*Action item*
Setting pictures aside, output exactly the lines from the start of the records to the line with "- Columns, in", that line included.

(Stored entries)
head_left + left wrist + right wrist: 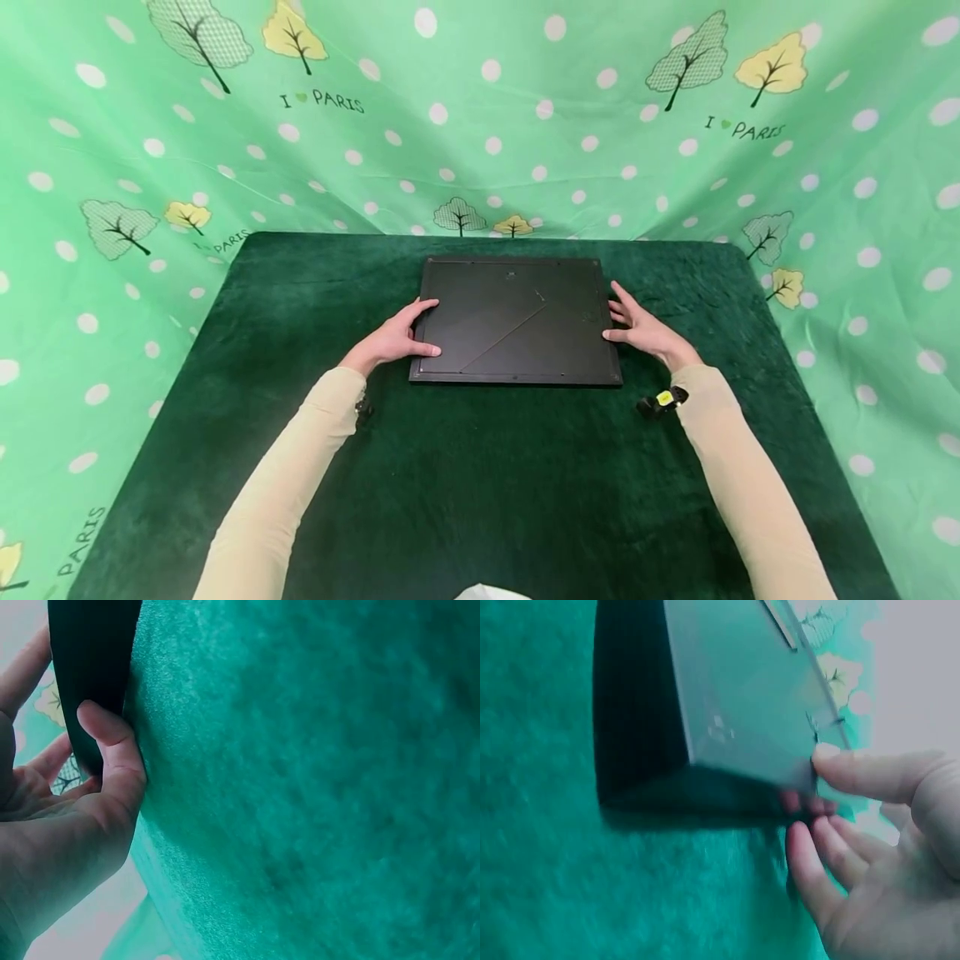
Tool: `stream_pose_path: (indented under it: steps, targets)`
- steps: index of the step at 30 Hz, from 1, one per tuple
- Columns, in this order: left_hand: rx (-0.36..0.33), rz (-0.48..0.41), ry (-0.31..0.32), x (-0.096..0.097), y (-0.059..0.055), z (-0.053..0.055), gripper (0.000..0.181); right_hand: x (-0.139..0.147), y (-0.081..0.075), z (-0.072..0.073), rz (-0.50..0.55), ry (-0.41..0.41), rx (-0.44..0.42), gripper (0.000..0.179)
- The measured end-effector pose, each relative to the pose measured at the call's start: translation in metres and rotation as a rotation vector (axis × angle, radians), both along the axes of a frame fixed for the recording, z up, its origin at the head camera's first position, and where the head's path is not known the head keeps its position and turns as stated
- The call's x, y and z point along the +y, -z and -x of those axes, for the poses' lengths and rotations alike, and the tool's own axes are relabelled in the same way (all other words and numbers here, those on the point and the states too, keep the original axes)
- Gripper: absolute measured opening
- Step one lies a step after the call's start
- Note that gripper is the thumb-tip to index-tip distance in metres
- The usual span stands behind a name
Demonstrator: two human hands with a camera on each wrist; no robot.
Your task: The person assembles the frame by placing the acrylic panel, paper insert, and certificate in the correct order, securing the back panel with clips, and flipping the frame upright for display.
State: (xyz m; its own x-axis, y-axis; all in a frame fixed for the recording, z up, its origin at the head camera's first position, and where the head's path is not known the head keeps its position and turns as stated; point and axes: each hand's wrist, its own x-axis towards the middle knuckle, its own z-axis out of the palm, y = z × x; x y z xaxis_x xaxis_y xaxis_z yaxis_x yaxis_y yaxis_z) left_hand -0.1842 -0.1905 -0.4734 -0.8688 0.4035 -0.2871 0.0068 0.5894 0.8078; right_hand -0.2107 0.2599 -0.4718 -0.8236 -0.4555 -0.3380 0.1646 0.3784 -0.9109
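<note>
A black, flat rectangular box [517, 325] lies on the dark green cloth, with a thin reddish diagonal line across its top. At its left edge my left hand [393, 337] holds on, thumb and index finger reaching over onto the top. The left wrist view shows that thumb [112, 742] against the dark side, with other fingers partly hidden behind. On the opposite edge my right hand [645, 329] lays its thumb on the rim. Its other fingers [814, 877] are fairly straight beside the glossy side wall; the index finger looks apart from the box.
A green cloth-covered table [487, 483] lies under the box. Behind and at both sides hangs a light green curtain [480, 108] with white dots and printed trees. Dark straps with small devices [663, 402] sit at the wrists. Something white shows at the bottom edge.
</note>
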Motion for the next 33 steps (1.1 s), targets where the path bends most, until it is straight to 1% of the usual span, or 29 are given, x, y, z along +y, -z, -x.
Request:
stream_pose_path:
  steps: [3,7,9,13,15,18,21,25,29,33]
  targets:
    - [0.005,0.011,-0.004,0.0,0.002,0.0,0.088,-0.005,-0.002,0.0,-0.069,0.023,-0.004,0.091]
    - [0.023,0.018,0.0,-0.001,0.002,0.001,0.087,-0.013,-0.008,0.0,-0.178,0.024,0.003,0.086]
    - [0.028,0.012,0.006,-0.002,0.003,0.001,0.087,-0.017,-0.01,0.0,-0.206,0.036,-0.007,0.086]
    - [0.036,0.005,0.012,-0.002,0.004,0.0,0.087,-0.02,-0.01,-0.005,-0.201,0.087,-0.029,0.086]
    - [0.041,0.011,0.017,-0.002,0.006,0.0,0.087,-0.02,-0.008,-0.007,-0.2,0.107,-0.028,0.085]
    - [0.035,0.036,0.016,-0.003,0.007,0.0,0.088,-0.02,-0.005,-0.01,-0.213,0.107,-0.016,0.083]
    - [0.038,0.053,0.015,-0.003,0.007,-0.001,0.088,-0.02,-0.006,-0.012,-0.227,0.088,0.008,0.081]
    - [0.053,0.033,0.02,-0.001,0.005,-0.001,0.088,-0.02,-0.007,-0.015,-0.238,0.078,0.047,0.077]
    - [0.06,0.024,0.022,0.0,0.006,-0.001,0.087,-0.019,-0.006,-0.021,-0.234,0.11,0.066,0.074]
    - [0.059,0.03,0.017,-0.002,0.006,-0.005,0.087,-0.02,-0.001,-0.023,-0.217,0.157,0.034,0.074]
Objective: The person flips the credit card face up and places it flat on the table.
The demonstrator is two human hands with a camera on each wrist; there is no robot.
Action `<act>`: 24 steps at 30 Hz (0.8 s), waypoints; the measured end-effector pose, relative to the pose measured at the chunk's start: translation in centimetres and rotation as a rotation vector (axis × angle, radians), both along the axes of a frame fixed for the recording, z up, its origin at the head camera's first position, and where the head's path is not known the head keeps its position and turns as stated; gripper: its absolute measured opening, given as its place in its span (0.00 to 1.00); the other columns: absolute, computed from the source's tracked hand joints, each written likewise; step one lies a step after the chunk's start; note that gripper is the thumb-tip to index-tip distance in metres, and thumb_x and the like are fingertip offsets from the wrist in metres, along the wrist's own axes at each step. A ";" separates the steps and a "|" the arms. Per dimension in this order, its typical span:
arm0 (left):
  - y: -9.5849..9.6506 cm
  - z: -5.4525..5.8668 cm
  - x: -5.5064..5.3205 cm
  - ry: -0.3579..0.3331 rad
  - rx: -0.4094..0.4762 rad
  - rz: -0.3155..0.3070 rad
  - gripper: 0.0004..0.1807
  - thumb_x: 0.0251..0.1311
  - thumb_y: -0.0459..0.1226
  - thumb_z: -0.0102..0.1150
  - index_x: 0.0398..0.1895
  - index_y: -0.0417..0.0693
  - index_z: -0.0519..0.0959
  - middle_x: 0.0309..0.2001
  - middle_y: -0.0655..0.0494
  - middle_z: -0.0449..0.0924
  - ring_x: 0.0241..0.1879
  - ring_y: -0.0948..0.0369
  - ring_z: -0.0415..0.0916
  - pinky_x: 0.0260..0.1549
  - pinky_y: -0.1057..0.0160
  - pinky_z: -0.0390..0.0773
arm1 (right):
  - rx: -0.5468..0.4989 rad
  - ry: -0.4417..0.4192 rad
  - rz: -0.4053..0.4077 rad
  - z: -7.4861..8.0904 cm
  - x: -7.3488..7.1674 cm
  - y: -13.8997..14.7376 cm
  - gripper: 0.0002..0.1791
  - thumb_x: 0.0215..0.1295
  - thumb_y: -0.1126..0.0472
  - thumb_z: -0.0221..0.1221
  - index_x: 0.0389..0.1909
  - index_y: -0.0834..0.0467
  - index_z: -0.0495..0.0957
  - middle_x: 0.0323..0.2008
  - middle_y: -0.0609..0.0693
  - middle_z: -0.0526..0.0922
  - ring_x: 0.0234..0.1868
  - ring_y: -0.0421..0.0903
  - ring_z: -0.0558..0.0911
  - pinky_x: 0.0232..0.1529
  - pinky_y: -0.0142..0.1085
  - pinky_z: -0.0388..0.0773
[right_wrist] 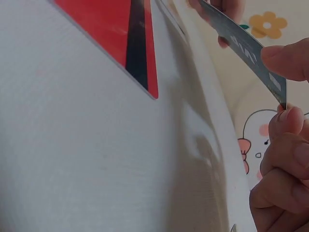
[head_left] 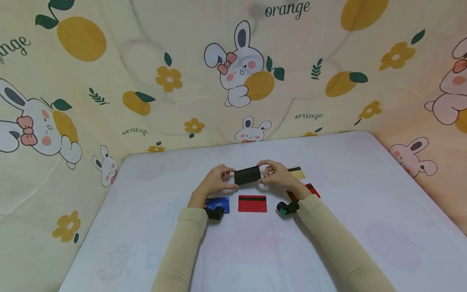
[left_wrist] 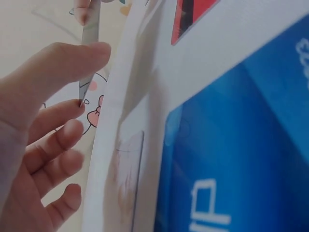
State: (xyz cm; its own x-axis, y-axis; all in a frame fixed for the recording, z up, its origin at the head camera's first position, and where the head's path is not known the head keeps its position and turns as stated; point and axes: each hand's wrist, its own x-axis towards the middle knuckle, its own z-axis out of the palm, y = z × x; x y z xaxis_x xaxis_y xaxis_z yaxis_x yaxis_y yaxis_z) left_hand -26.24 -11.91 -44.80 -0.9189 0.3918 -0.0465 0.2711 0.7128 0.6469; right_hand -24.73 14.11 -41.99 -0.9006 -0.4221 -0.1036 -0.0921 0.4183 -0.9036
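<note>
A black card (head_left: 247,175) is held up off the table by its two short ends. My left hand (head_left: 215,178) pinches its left end between thumb and fingers, while my right hand (head_left: 278,175) pinches the right end. From the right wrist view, the card (right_wrist: 246,48) looks slightly bowed, with pale print on its face. Below my left hand lies a blue card (head_left: 223,201) marked VIP, partly covered by the wrist camera. A red card (head_left: 252,205) with a black stripe lies in front of the held card.
Beyond my right hand is a gold card (head_left: 297,173) with a dark stripe. Another red card (head_left: 312,189) is partly hidden beneath my right wrist. A pale, glossy card (left_wrist: 129,181) lies beside the blue one. The white table (head_left: 146,227) meets a printed cloth (head_left: 175,109) behind.
</note>
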 end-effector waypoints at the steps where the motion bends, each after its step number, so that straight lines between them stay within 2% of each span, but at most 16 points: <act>1: 0.0 0.0 0.0 0.001 0.005 -0.002 0.33 0.45 0.48 0.74 0.57 0.50 0.78 0.44 0.50 0.78 0.42 0.59 0.71 0.42 0.63 0.77 | -0.002 0.002 -0.001 0.1 0.0 0.0 0.30 0.55 0.66 0.66 0.60 0.61 0.70 0.25 0.47 0.72 0.28 0.42 0.70 0.30 0.31 0.66; 7: -0.2 0.1 0.2 0.012 0.019 -0.017 0.34 0.46 0.47 0.74 0.58 0.49 0.77 0.51 0.50 0.80 0.51 0.55 0.75 0.55 0.54 0.78 | -0.013 0.015 0.001 0.1 0.2 0.0 0.29 0.54 0.67 0.67 0.59 0.61 0.70 0.25 0.47 0.71 0.27 0.41 0.70 0.30 0.31 0.67; 15: -0.1 1.1 0.7 0.024 0.026 -0.031 0.38 0.47 0.48 0.73 0.63 0.47 0.73 0.62 0.50 0.76 0.64 0.52 0.71 0.65 0.47 0.70 | -0.012 0.052 0.012 0.2 0.4 -0.1 0.29 0.53 0.68 0.67 0.58 0.63 0.70 0.25 0.48 0.72 0.24 0.40 0.69 0.27 0.29 0.66; 22: 0.8 1.6 1.1 0.102 0.044 -0.068 0.39 0.47 0.46 0.74 0.63 0.44 0.73 0.63 0.49 0.75 0.67 0.52 0.69 0.67 0.49 0.67 | -0.001 0.090 0.024 -2.3 -1.2 -0.1 0.32 0.51 0.68 0.68 0.59 0.62 0.70 0.24 0.47 0.71 0.23 0.40 0.68 0.26 0.29 0.66; 24: 1.1 1.5 1.2 0.138 0.058 -0.083 0.38 0.46 0.45 0.75 0.62 0.42 0.73 0.62 0.48 0.76 0.65 0.52 0.71 0.67 0.50 0.68 | 0.002 0.112 0.030 -2.5 -1.3 -0.1 0.32 0.51 0.68 0.69 0.58 0.61 0.70 0.24 0.46 0.71 0.23 0.39 0.68 0.25 0.29 0.66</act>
State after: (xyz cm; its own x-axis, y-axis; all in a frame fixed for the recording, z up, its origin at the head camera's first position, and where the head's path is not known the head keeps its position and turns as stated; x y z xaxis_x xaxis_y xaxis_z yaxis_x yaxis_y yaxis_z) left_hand -25.01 -10.83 -43.29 -0.8795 0.4647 0.1027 0.4162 0.6466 0.6393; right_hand -25.99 13.97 -44.51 -0.8933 -0.4493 -0.0040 -0.2052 0.4158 -0.8860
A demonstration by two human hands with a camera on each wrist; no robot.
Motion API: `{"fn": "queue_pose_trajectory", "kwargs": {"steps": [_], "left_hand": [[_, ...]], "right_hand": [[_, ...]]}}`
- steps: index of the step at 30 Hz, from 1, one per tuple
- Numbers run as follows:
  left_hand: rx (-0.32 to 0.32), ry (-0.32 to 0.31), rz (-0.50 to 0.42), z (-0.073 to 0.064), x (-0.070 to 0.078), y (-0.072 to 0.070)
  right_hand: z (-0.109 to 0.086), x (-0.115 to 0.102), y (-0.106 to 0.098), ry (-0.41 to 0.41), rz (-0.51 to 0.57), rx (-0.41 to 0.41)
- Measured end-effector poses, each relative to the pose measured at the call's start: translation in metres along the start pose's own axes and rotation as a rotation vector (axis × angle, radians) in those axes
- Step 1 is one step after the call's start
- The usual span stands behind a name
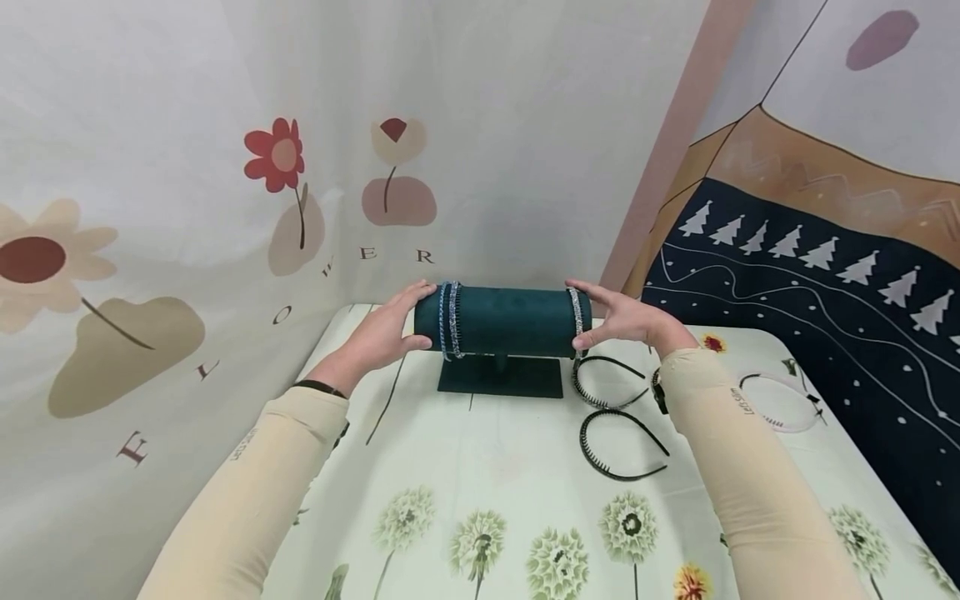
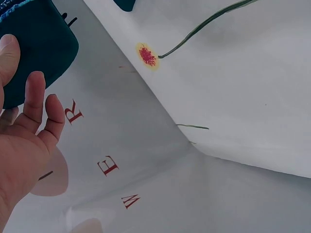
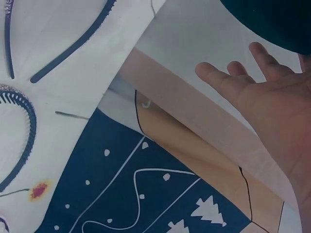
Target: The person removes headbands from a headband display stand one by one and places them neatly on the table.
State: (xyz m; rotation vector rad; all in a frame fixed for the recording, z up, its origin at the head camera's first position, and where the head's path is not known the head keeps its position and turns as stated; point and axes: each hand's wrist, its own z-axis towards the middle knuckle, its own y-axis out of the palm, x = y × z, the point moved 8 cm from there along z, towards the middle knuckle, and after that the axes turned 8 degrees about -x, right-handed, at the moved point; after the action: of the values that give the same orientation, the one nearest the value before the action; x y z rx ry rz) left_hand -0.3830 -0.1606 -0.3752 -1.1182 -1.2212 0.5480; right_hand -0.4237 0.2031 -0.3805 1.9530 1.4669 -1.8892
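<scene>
A dark green velvet roll on a stand is on the table at the middle of the head view. Two sparkly blue and silver headbands hang over its left part. My left hand holds the roll's left end, thumb in front and fingers toward the top and back. In the left wrist view the thumb lies against the green velvet. A silver glittering headband sits over the right end. My right hand holds it, index finger at the top, thumb at its lower front; the other fingers stick out.
Two dark toothed headbands, one upper and one lower, lie right of the stand's base. A pale headband lies beyond the right forearm. A printed cloth wall stands close behind the roll.
</scene>
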Motion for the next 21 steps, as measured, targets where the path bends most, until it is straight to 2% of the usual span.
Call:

*Task solution*
head_left + left wrist + right wrist: 
Tool: `stream_pose_path: (indented under it: steps, targets)`
- steps: index of the step at 30 Hz, from 1, one per tuple
- Columns, in this order: left_hand: rx (-0.36..0.33), rz (-0.48..0.41), ry (-0.31..0.32), x (-0.096..0.097), y (-0.059..0.055), z (-0.053..0.055), gripper (0.000..0.181); right_hand: x (-0.139..0.147), y (-0.081..0.075), z (-0.072..0.073), rz (-0.50..0.55), ry (-0.41..0.41), rx (-0.44..0.42), gripper (0.000..0.179)

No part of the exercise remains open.